Task item: Could you return all of the listing below exactly, please?
-.-.-
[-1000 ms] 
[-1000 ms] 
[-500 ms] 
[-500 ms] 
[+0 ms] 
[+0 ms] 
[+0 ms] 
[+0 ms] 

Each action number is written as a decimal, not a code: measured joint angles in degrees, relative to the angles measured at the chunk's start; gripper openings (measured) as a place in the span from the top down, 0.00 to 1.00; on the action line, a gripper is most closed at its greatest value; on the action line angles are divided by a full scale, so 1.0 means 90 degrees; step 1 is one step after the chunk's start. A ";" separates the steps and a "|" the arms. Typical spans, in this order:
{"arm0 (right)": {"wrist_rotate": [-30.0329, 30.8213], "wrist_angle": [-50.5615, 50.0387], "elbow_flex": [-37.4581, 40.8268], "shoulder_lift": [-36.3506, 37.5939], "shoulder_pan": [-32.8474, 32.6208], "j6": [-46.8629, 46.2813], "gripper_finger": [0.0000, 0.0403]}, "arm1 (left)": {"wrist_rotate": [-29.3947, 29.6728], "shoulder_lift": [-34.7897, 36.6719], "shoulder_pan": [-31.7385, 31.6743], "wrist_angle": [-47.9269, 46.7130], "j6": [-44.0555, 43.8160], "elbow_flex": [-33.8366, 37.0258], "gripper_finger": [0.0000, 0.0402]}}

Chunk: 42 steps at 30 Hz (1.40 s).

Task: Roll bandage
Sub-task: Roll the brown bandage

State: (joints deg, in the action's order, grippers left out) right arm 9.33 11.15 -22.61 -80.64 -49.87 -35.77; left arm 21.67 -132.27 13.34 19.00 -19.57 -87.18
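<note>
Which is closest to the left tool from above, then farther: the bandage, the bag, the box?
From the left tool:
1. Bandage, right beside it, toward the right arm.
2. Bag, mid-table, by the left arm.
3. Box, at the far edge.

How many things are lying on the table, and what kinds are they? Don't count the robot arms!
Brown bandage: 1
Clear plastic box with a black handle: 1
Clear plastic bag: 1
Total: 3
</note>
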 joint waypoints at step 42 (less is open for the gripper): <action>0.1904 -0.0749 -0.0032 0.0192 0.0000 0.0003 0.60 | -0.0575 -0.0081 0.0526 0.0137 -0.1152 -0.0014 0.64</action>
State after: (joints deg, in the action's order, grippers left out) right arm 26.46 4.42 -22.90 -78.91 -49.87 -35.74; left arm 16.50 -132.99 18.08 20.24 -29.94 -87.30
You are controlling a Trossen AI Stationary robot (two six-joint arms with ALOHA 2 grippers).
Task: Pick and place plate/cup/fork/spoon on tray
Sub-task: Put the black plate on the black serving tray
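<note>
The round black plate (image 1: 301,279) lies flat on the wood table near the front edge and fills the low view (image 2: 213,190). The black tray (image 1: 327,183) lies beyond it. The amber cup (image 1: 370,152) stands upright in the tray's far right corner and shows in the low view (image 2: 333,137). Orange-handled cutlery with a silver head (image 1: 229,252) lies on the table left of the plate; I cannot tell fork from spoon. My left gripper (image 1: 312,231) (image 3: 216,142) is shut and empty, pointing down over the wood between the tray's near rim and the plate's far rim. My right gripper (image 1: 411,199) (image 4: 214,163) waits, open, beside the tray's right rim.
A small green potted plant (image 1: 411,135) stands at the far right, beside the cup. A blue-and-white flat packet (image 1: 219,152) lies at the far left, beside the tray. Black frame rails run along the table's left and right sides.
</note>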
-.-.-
Task answer:
[-1000 ms] 
[-1000 ms] 
[-500 ms] 
[-500 ms] 
[+0 ms] 
[+0 ms] 
[+0 ms] 
[+0 ms] 

Each action number is written as a decimal, not a code: measured joint angles in degrees, relative to the angles measured at the chunk's start; gripper openings (measured) as a place in the span from the top down, 0.00 to 1.00; on the action line, a gripper is most closed at its greatest value; on the action line angles are divided by a full scale, so 1.0 means 90 degrees; step 1 is one step after the chunk's start. A ";" separates the steps and a "|" the arms. Typical spans, in this order:
{"arm0 (right)": {"wrist_rotate": [-30.0329, 30.8213], "wrist_angle": [-50.5615, 50.0387], "elbow_flex": [-37.4581, 40.8268], "shoulder_lift": [-36.3506, 37.5939], "shoulder_pan": [-32.8474, 32.6208], "j6": [-46.8629, 46.2813], "gripper_finger": [0.0000, 0.0403]}, "arm1 (left)": {"wrist_rotate": [-29.3947, 29.6728], "shoulder_lift": [-34.7897, 36.6719], "shoulder_pan": [-31.7385, 31.6743], "wrist_angle": [-47.9269, 46.7130], "j6": [-44.0555, 43.8160], "elbow_flex": [-33.8366, 37.0258], "gripper_finger": [0.0000, 0.0402]}}

Chunk: 42 steps at 30 Hz (1.40 s).

Task: Roll bandage
Sub-task: Roll the brown bandage

State: (joints deg, in the action's order, grippers left out) right arm 9.33 11.15 -22.61 -80.64 -49.87 -35.77; left arm 21.67 -132.27 13.34 19.00 -19.57 -87.18
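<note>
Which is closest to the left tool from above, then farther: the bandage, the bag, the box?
From the left tool:
1. Bandage, right beside it, toward the right arm.
2. Bag, mid-table, by the left arm.
3. Box, at the far edge.

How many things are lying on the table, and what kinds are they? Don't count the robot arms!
Brown bandage: 1
Clear plastic box with a black handle: 1
Clear plastic bag: 1
Total: 3
</note>
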 joint waypoints at step 42 (less is open for the gripper): <action>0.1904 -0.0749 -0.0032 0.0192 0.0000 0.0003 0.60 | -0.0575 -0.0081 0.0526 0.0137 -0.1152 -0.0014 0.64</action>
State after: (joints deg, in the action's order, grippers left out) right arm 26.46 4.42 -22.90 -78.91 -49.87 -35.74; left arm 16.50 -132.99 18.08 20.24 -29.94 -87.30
You are controlling a Trossen AI Stationary robot (two six-joint arms with ALOHA 2 grippers).
Task: Pick and place plate/cup/fork/spoon on tray
Sub-task: Put the black plate on the black serving tray
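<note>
The round black plate (image 1: 301,279) lies flat on the wood table near the front edge and fills the low view (image 2: 213,190). The black tray (image 1: 327,183) lies beyond it. The amber cup (image 1: 370,152) stands upright in the tray's far right corner and shows in the low view (image 2: 333,137). Orange-handled cutlery with a silver head (image 1: 229,252) lies on the table left of the plate; I cannot tell fork from spoon. My left gripper (image 1: 312,231) (image 3: 216,142) is shut and empty, pointing down over the wood between the tray's near rim and the plate's far rim. My right gripper (image 1: 411,199) (image 4: 214,163) waits, open, beside the tray's right rim.
A small green potted plant (image 1: 411,135) stands at the far right, beside the cup. A blue-and-white flat packet (image 1: 219,152) lies at the far left, beside the tray. Black frame rails run along the table's left and right sides.
</note>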

No additional answer is expected.